A four-byte UTF-8 character must have the format 11110xxx 10xxxxxx 10xxxxxx 10xxxxxx.
Thus, the UTF-8 encoding is a Huffman encoding. There can never be any ambiguity about what a sequence of bytes stands for.
When writing programs to process UTF-8 text, it is easier to use the ranges of the respective bytes: A single-byte UTF-8 character must fall in the range 0x0000 to 0x007F; The first byte of a two-byte UTF-8 character must fall in the range 0x00C2 to 0x00DF; The first byte of a three-byte UTF-8 character must fall in the range 0x00E0 to 0x00EF; The first byte of a four-byte UTF-8 character must fall in the range 0x00F0 to 0x00F4; Any trailing byte (second, third, or fourth byte) of a multi-byte UTF-8 character must fall in the range 0x0080 to 0x00BF. The byte ranges 0xC0 to 0xC1 and 0xF5 to 0xFF are illegal.
For simplicity, I have created simple boolean functions with mnenomic names that allow testing of bytes without needing to use the specific values of the ranges:
is1butf8.c // "is a 1-byte UTF-8 character"
isb1of2b.c // "is byte 1 of a 2-byte UTF-8 character"
isb1of3b.c // "is byte 1 of a 3-byte UTF-8 character"
isb1of4b.c // "is byte 1 of a 4-byte UTF-8 character"
istbutf8.c // "is a trailing byte of a 2-, 3-, or 4-byte UTF-8 character"

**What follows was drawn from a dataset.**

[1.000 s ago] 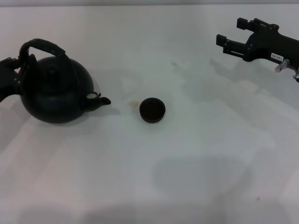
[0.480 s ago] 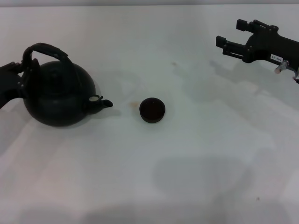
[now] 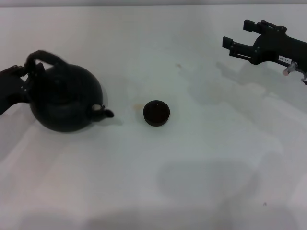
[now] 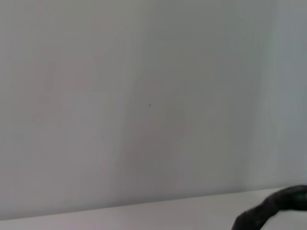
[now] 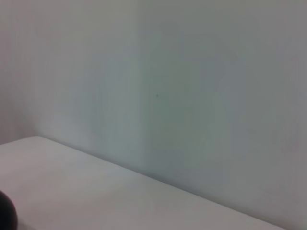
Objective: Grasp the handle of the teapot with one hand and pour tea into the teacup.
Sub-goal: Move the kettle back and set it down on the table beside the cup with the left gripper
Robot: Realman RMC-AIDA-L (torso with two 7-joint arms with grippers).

This makes it easy to test a byte and assign it to one of the five types of bytes listed above, and the unambiguous assignment of the different kinds of bytes in turn makes it possible to determine from a byte how to handle the byte(s) that follow it. In a loop, for example a for() loop, the problem of advancing the index by the right number of bytes remains, because byte testing is done within an iteration of the loop, but the advancement of the index is usually done at the end of an iteration. The solution to this is to pass a pointer to the index into the loop so that the index can also be advanced inside a loop iteration as well as at the end of an iteration. The following code block illustrates how to do this. (The functions getu() and putu() are explained elsewhere.)
unsigned int u;
for(int i = 0; (u = getu(my_string, &i)) != '\0'; i++) {
putu(u);
fprintf(stdout, " ");
}
fprintf(stdout, "\n");
The important thing to understand about UTF-8 processing is to represent every "character" (not char!) as an unsigned int. The int must be a four-byte int, that is it must comprise 32 bits. A short int will not work, nor will a long int, nor will a signed int, nor will a char. Every character requires an unsigned, four-byte int during processing. Depending on its value, this character may be OUTPUT in char or a short int, but during processing it must be represented as an unsigned four-byte int. A program processing UTF-8 characters should check that the platform on which it is running uses a four-byte int, and exit if this is not the case.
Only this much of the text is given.